Material provided -
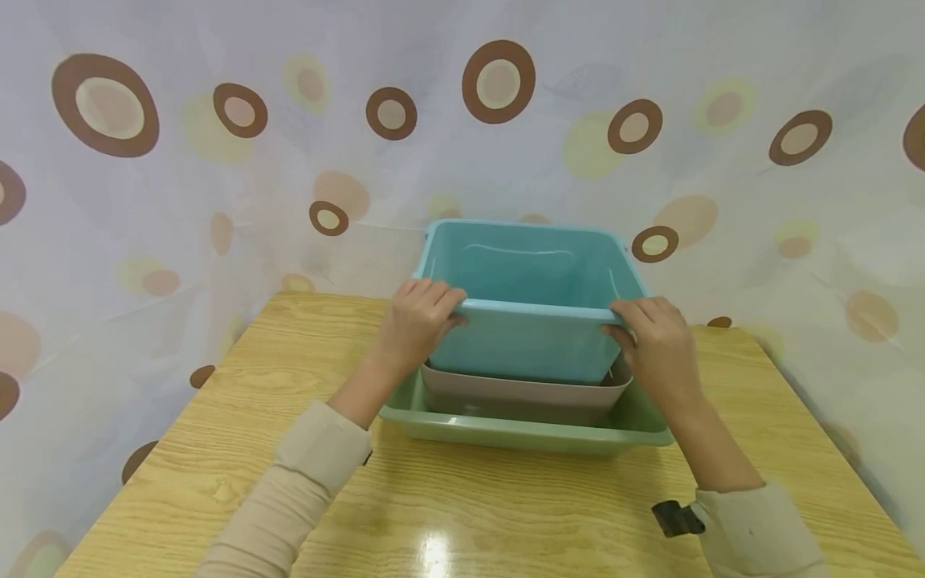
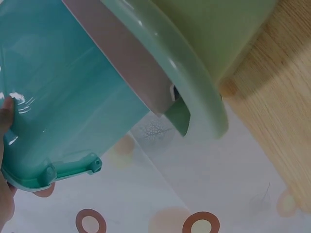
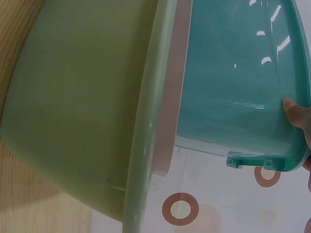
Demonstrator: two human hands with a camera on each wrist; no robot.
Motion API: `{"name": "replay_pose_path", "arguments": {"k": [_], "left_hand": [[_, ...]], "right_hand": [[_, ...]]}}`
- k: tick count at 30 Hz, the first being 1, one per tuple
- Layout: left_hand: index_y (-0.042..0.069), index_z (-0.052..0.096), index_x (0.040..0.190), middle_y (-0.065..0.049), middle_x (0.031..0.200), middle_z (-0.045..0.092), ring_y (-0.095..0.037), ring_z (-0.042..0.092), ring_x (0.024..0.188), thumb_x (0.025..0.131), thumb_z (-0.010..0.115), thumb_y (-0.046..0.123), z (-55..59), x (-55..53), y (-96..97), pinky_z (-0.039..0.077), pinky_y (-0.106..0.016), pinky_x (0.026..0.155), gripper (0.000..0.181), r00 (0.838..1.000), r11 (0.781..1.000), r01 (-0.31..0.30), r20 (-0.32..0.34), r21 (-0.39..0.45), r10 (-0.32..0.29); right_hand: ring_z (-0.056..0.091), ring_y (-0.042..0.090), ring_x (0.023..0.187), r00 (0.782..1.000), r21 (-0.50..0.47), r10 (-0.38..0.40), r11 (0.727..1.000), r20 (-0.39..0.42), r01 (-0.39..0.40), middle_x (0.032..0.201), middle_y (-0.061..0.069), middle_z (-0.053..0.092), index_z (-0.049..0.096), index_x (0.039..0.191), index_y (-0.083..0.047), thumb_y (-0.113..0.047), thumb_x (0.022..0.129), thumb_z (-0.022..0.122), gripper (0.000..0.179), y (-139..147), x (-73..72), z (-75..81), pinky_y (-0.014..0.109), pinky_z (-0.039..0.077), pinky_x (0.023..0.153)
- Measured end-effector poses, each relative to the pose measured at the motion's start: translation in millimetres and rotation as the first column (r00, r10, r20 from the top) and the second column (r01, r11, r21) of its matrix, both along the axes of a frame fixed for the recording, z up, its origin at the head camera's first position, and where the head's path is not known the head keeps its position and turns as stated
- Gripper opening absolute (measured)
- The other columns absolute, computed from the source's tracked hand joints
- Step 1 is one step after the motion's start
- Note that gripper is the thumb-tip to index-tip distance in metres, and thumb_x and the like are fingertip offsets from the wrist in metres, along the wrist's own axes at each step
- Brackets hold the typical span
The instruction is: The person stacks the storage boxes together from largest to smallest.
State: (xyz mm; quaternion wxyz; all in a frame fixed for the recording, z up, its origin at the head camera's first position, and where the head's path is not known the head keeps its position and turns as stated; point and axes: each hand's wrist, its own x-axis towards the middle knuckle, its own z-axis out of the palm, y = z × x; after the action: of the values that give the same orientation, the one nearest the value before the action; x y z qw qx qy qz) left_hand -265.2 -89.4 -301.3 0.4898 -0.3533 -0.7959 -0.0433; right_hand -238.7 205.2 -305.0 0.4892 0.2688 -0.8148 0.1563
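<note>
A teal plastic bin (image 1: 527, 341) sits partly inside a greyish-pink bin (image 1: 506, 393), which in turn stands in a wide green basin (image 1: 520, 433). My left hand (image 1: 422, 317) grips the teal bin's front rim near its left corner, fingers over the top and thumb against the outer wall. Near the right corner, my right hand (image 1: 654, 329) pinches the same rim. In the left wrist view the teal bin's side (image 2: 73, 97) shows a clip-like lug by the rim. A thumb (image 3: 294, 112) presses the teal wall in the right wrist view.
The bins stand on a wooden table (image 1: 303, 369) toward its far side. Behind and beside it hangs a pale sheet (image 1: 448, 160) printed with brown and yellow circles. A black strap (image 1: 678, 518) shows by the right sleeve.
</note>
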Motion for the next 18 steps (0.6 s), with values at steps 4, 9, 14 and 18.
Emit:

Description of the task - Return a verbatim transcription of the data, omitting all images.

Response -
Demonstrator: two human hands with a camera on each wrist; no robot.
Motion API: `{"name": "replay_pose_path", "arguments": {"k": [_], "left_hand": [[_, ...]], "right_hand": [[_, ...]]}}`
- k: tick count at 30 Hz, the first being 1, one per tuple
- Layout: left_hand: index_y (-0.042..0.069), index_z (-0.052..0.096), index_x (0.040..0.190), middle_y (-0.065..0.049), middle_x (0.031..0.200), middle_z (-0.045..0.092), ring_y (-0.095..0.037), ring_z (-0.042..0.092), ring_x (0.024..0.188), thumb_x (0.025..0.131), thumb_z (-0.010..0.115), thumb_y (-0.046..0.123), z (-55..59), x (-55..53), y (-96..97), pinky_z (-0.039..0.077), pinky_y (-0.106..0.016), pinky_x (0.026..0.155), gripper (0.000..0.181), r00 (0.838..1.000), r11 (0.781..1.000), r01 (-0.31..0.30), r20 (-0.32..0.34), r21 (-0.39..0.45), r10 (-0.32..0.29); right_hand: ring_z (-0.056..0.091), ring_y (-0.042..0.090), ring_x (0.023..0.187), r00 (0.782..1.000), r21 (-0.50..0.47), r10 (-0.38..0.40), r11 (0.727..1.000), r20 (-0.39..0.42), r01 (-0.39..0.40), middle_x (0.032..0.201), middle_y (-0.061..0.069), middle_z (-0.053..0.092), index_z (-0.049..0.096), index_x (0.039..0.191), index_y (-0.083..0.047), thumb_y (-0.113..0.047), thumb_x (0.022..0.129), thumb_z (-0.022..0.122), gripper (0.000..0.179), y (-139..147), x (-73..72), z (-75..81), pinky_y (-0.014..0.109), pinky_z (-0.039..0.077), pinky_x (0.023..0.153)
- Measured end-effector poses, each relative to the pose measured at the motion's start: translation in millimetres and rotation as the first column (r00, r10, r20 from the top) and the second column (r01, r11, r21) of its matrix, both along the axes of a frame fixed for the recording, z up, its origin at the head camera's first position, and where the head's path is not known the head keeps its position and turns as stated
- Gripper opening absolute (measured)
- The other columns absolute, computed from the source's tracked hand joints
- Step 1 is one step after the motion's start
- Note that gripper is the thumb-tip to index-tip distance in metres, and thumb_x and the like are fingertip offsets from the wrist in metres, along the wrist's own axes at each step
- Brackets hold the typical span
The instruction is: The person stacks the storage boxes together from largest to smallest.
State: (xyz mm; quaternion wxyz; all in a frame fixed for the recording, z up, its origin at the head camera's first position, and where the head's path is not known the head keeps its position and turns as stated; point and axes: each hand's wrist, its own x-axis towards the middle knuckle, its own z-axis out of the palm, y = z × x; after the action: of the values that give the same orientation, the one nearest the value before the action; x y z qw qx qy qz) left_hand -265.2 -89.4 -301.3 0.4898 -0.3533 -0.7959 -0.0433; right_hand -238.7 205.2 -305.0 0.4892 0.2688 -0.8148 0.1563
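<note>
A teal plastic bin (image 1: 527, 341) sits partly inside a greyish-pink bin (image 1: 506, 393), which in turn stands in a wide green basin (image 1: 520, 433). My left hand (image 1: 422, 317) grips the teal bin's front rim near its left corner, fingers over the top and thumb against the outer wall. Near the right corner, my right hand (image 1: 654, 329) pinches the same rim. In the left wrist view the teal bin's side (image 2: 73, 97) shows a clip-like lug by the rim. A thumb (image 3: 294, 112) presses the teal wall in the right wrist view.
The bins stand on a wooden table (image 1: 303, 369) toward its far side. Behind and beside it hangs a pale sheet (image 1: 448, 160) printed with brown and yellow circles. A black strap (image 1: 678, 518) shows by the right sleeve.
</note>
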Motion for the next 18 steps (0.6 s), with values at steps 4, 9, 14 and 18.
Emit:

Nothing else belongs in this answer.